UK FM: Israel must ensure aid reaches Gazans, will breach international law if not

David Cameron tells House of Lords that unless Hamas removed from power, ‘any ceasefire won’t last because the problem will still be there’

UK Foreign Secretary David Cameron answers questions in the House of Lords on February 13, 2024. (Screenshot/YouTube; Used in accordance with Clause 27a of the Copyright Law)
UK Foreign Secretary David Cameron answers questions in the House of Lords on February 13, 2024. (Screenshot/YouTube; Used in accordance with Clause 27a of the Copyright Law)

Britain Foreign Secretary David Cameron on Tuesday called for Israel to ensure humanitarian aid reaches Palestinian civilians in Gaza, warning it would violate international law if it does not, while also stressing that any ceasefire that leaves Hamas in power will not hold.

“What is happening in Gaza is tragic. We want to see an end to the suffering and end to this killing,” he said during question time in the House of Lords. “The pause we’re calling for, we want to turn into a ceasefire by making sure that the conditions are right.”

Cameron said these conditions included getting “the Hamas leaders out of Gaza, otherwise any ceasefire won’t last because the problem will still be there. You have to dismantle the operation of terrorist attacks.”

“You got to have a new Palestinian Authority government in place. You have got to give the Palestinian people a political horizon to a better future and a two-state solution. And crucially, you have to release all of the hostages and do that very quickly,” he added.

Cameron said he has “personally challenged” Israel over specific incidents in Gaza, after being pressed about the high-profile death of a young Gaza girl who had pleaded for rescue and then was found killed.

“We will continue to do that as part of a very important process we go through to judge whether they are in compliance with international humanitarian law,” he said.

Prime Minister Benjamin Netanyahu meets with British Foreign Minister David Cameron in Jerusalem, January 24, 2024. (Kobi Gideon/GPO)

Cameron was asked if he was “aware of any moves by Hamas to protect the children of Gaza,” by releasing the hostages, stopping attacks on Israel and having its leaders flee to the Gulf. He responded by noting the Israeli children killed and kidnapped by Palestinian terrorists during the Hamas-led October 7 onslaught.

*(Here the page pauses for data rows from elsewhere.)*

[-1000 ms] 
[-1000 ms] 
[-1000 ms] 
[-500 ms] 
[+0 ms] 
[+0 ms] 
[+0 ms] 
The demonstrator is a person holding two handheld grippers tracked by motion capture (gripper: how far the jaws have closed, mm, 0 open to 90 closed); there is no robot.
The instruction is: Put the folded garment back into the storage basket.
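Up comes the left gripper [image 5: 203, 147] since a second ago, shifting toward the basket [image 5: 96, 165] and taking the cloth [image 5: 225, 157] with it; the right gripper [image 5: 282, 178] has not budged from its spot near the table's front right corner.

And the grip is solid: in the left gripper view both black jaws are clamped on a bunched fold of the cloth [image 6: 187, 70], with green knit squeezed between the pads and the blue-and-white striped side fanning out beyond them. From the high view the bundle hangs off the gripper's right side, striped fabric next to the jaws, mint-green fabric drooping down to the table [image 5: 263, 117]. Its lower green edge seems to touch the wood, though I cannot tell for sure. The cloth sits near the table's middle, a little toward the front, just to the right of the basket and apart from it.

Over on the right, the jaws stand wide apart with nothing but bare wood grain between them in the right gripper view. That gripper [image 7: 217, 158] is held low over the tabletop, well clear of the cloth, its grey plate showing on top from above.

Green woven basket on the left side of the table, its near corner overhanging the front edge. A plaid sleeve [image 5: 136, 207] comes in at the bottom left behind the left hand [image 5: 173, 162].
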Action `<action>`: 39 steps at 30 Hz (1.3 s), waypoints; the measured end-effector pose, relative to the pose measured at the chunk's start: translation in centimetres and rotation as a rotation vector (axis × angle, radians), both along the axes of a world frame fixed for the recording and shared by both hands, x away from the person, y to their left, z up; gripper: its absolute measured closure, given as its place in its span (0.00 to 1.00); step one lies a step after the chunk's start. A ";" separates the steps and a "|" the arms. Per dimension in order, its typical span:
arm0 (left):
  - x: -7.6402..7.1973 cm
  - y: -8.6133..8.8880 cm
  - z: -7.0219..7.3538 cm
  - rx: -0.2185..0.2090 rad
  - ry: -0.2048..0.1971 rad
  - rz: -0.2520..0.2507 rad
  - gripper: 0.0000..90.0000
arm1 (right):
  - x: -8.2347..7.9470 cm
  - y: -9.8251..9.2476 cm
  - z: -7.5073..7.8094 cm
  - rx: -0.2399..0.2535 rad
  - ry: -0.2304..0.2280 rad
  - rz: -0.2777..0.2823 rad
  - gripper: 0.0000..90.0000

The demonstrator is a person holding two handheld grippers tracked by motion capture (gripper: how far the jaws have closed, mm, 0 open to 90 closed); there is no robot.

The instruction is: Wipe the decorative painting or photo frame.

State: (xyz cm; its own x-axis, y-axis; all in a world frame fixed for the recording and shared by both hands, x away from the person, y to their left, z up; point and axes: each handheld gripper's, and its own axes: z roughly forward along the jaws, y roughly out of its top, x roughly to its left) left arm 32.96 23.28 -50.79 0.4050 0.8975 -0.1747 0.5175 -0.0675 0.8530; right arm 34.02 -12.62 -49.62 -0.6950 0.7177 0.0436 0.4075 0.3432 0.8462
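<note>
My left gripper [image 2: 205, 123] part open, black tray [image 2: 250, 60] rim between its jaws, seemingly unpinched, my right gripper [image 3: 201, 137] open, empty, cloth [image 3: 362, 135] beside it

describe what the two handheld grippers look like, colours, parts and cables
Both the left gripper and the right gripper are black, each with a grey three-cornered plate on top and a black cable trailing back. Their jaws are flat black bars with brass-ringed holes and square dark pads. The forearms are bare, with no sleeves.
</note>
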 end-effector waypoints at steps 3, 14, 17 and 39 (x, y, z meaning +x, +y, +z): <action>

“It’s right that in this house, we keep asking what else Israel should do, but we should also, at the very same time, say what Hamas should do, which is to lay down their weapons and stop right now. They could stop this fight immediately,” the foreign secretary said.

Cameron then reiterated that “our goal” should be brokering a halt in the fighting that leads to a permanent ceasefire, “but crucially the pause is necessary to get the aid in and the hostages out.”

He also urged Israel to “stop and think” before carrying out any operation in Gaza’s southernmost city of Rafah.

“The people who are in Rafah on many occasions have already moved three, four or five times. And it’s not possible to move again. They can’t go north because they’d be going back to homes that have been destroyed. They can’t go south because that would involve going into Egypt, which none of us want to see, and the Egyptians do not want to see,” he said.

“That is why it’s so important the Israelis stop and think before going ahead with any operations in Rafah.”

IDF troops operate in the Gaza Strip in this handout photo cleared for publication on February 13, 2024. (IDF)

Cameron said that while Israel had “every right to respond” to the October 7 attack, describing it as “the biggest pogrom since the Holocaust,” it “must obey international humanitarian law.”

“That involves not only what the IDF do in terms of the way they prosecute their actions in terms of this war, but it also means as they are the occupying power in Gaza, that they have to make sure that humanitarian aid, that food, water and shelter are available to people in Gaza, because if they do not do that, that would be a breach of international humanitarian law as well,” he said.

Additionally, Cameron was asked if “premature unilateral recognition” of a Palestinian state would reward Hamas, which he has recently said Britain is considering doing.

“Of course, it isn’t rewarding Hamas,” he insisted. “Hamas do not believe in a two-state solution; they believe in the destruction of Israel.”

“We have got to try to help separate the Palestinian people from Hamas,” Cameron continued. “One of the best ways of doing that… is to offer Palestinian people… better governance with a reformed Palestinian Authority and the long-term horizon of a two-state solution.”

“Just because [recognition] doesn’t happen at the beginning, it doesn’t mean it has to wait right till the end. One of the things that is beginning to change, which I think is hopeful, is the American posture [which] up to now has been that recognition can only come when Israel and Palestine agree on the creation of a Palestinian state. If you do that, you do… effectively give Israel a veto over a Palestinian state, and I think that’s the opposite of creating the sort of unstoppable momentum toward a two-state solution that we all want to see.”